What is required
Look below for the line containing "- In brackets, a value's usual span"; from there, print each line exactly up to and including the line containing "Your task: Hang", and stop.

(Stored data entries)
⟨
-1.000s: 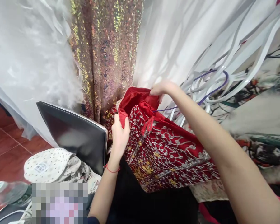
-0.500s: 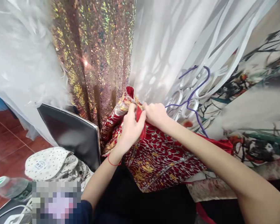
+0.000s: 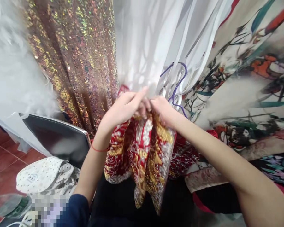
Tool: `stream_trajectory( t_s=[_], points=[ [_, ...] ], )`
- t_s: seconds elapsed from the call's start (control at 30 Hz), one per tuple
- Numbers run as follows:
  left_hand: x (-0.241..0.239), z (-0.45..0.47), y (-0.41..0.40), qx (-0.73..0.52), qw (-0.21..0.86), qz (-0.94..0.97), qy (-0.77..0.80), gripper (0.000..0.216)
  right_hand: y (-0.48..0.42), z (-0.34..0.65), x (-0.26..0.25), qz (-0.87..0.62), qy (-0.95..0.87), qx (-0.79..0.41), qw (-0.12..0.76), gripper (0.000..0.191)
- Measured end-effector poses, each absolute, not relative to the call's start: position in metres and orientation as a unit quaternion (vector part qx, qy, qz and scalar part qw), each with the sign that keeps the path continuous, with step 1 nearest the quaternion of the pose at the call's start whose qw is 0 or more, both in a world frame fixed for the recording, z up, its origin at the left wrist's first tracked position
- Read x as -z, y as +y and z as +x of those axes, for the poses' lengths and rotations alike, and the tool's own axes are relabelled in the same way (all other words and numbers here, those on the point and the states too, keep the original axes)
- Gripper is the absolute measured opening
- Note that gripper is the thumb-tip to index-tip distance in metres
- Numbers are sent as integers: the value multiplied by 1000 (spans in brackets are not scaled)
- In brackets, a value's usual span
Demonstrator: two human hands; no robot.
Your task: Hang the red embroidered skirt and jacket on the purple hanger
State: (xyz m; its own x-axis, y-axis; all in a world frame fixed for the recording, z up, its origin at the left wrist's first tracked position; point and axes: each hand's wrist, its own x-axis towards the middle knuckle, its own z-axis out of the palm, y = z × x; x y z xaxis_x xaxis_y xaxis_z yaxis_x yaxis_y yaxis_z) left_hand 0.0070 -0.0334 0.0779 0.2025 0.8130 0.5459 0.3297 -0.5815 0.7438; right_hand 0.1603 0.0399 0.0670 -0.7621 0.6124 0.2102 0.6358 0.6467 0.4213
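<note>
A red garment (image 3: 144, 151) with gold and silver embroidery hangs in folds from both my hands at the middle of the view. My left hand (image 3: 124, 107) is closed on its top edge, a red thread round the wrist. My right hand (image 3: 162, 108) pinches the same edge right beside it, so the two hands touch. A purple wire hanger (image 3: 177, 85) pokes out just behind my right hand, among white hangers.
Hanging clothes fill the back: white feathery fabric at left, a sequined gold-brown dress (image 3: 73, 56), white sheer cloth, a printed floral fabric (image 3: 246, 82) at right. A black chair back (image 3: 59, 138), a dotted white bag (image 3: 40, 175) and a plastic bottle (image 3: 7, 205) sit lower left on red tiles.
My hands came together and rose, gathering the red garment from a spread-out open shape into a hanging bunch. The view tilted upward and to the right.
</note>
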Motion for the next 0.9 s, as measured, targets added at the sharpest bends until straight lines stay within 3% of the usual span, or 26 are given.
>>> stream_trajectory(
  t_s=[0.07,0.13,0.2,0.27,0.33,0.5,0.63,0.7,0.8,0.9],
  points=[
    [-65,-18,-34,-519,187,719,422,47,38,162,-67,-354,-901,252,3,36],
    [-55,-36,-30,-551,83,696,452,36,36,163,-67,-360,-896,259,-15,39],
    [-48,-45,-23,-509,10,724,465,39,36,162,-68,-361,-898,252,-13,41],
    [-44,-44,-11,-397,18,797,454,48,35,162,-67,-364,-901,238,-3,40],
    [-38,-37,3,-303,55,844,439,33,34,164,-65,-356,-906,227,14,37],
    [-21,-17,33,-313,20,824,472,39,26,197,-52,-335,-889,253,183,39],
    [-24,-3,42,-375,30,808,454,44,21,240,-51,-464,-789,260,308,36],
    [-35,4,46,-432,29,790,433,45,20,255,-53,-523,-755,196,344,34],
    [-56,14,55,-513,58,747,418,48,19,265,-55,-526,-762,-42,376,31],
    [-69,14,64,-424,202,779,415,49,19,269,-56,-486,-740,-265,383,26]
  ],
)
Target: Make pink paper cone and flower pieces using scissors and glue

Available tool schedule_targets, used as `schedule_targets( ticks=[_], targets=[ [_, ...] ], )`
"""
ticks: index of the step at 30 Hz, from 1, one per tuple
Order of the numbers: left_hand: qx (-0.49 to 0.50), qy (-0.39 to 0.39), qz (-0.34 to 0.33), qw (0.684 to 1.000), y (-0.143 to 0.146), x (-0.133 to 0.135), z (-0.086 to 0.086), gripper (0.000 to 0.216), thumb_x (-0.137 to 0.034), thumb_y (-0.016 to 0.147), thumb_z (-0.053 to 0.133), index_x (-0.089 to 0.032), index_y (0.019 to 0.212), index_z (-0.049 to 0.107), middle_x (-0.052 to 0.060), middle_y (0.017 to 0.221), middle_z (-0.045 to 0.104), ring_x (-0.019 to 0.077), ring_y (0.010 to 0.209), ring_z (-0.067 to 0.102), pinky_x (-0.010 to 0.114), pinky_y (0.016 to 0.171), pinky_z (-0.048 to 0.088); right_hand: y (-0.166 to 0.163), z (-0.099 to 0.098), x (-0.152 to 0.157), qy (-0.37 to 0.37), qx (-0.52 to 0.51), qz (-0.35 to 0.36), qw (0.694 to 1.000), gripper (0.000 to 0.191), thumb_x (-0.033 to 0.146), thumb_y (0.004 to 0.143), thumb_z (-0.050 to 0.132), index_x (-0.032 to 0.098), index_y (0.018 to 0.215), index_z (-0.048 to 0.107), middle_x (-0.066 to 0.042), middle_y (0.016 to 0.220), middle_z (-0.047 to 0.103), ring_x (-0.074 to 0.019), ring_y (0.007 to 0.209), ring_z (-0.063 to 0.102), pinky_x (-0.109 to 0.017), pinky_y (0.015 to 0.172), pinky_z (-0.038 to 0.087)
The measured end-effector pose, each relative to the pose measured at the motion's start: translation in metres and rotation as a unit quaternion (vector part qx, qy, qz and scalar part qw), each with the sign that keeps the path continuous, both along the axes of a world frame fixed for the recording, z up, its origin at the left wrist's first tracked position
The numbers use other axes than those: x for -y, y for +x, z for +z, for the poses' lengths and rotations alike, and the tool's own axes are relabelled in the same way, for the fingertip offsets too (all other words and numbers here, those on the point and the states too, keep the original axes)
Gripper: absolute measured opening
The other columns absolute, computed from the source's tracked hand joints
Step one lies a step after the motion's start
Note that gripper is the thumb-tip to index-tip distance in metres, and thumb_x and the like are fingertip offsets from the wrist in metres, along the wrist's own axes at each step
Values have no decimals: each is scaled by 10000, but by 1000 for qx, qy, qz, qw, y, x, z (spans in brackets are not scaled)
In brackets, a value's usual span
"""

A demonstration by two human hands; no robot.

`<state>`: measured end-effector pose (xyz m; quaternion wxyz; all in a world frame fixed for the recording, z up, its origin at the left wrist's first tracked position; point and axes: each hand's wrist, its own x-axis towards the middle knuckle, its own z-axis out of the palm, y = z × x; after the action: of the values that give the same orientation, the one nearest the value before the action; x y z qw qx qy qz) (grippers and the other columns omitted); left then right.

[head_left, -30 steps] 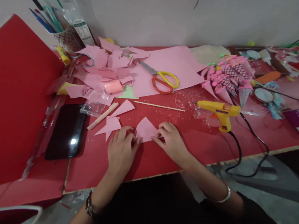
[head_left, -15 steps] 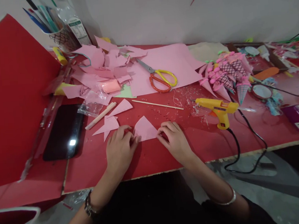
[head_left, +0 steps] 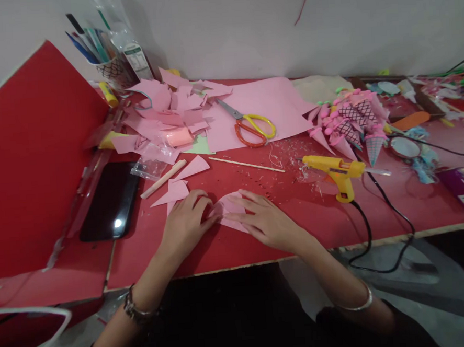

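Observation:
A pink paper piece [head_left: 231, 205] lies on the red table between my hands, partly covered by fingers. My left hand [head_left: 187, 220] pinches its left edge between thumb and fingers. Spread over the right part of the paper, the fingers of my right hand [head_left: 264, 218] lie nearly flat. Just beyond my left hand are more pink paper cutouts [head_left: 194, 167] and a pale rolled stick [head_left: 163, 178]. A thin wooden stick [head_left: 247, 164] rests farther back. To the right, a yellow hot glue gun [head_left: 334, 168] lies on its side.
Scissors [head_left: 253, 127] lie on a large pink sheet [head_left: 282, 97], beside a heap of pink scraps [head_left: 161, 110]. Small decorated paper cones [head_left: 354, 119] are piled at the back right. A phone [head_left: 110, 202] lies left, near a red board [head_left: 38, 154]. The glue gun's black cord [head_left: 371, 233] hangs over the front edge.
My right hand has moved left from the paper's right corner and now lies over the paper. The paper has turned slightly, and my left hand still holds its left side. The view has shifted a little.

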<state>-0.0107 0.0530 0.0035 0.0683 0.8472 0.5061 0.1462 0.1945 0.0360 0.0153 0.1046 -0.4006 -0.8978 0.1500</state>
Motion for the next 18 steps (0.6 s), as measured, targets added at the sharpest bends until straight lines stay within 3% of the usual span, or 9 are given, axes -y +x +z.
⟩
The answer
- In brackets, a value's usual span
Demonstrator: two human hands; no robot.
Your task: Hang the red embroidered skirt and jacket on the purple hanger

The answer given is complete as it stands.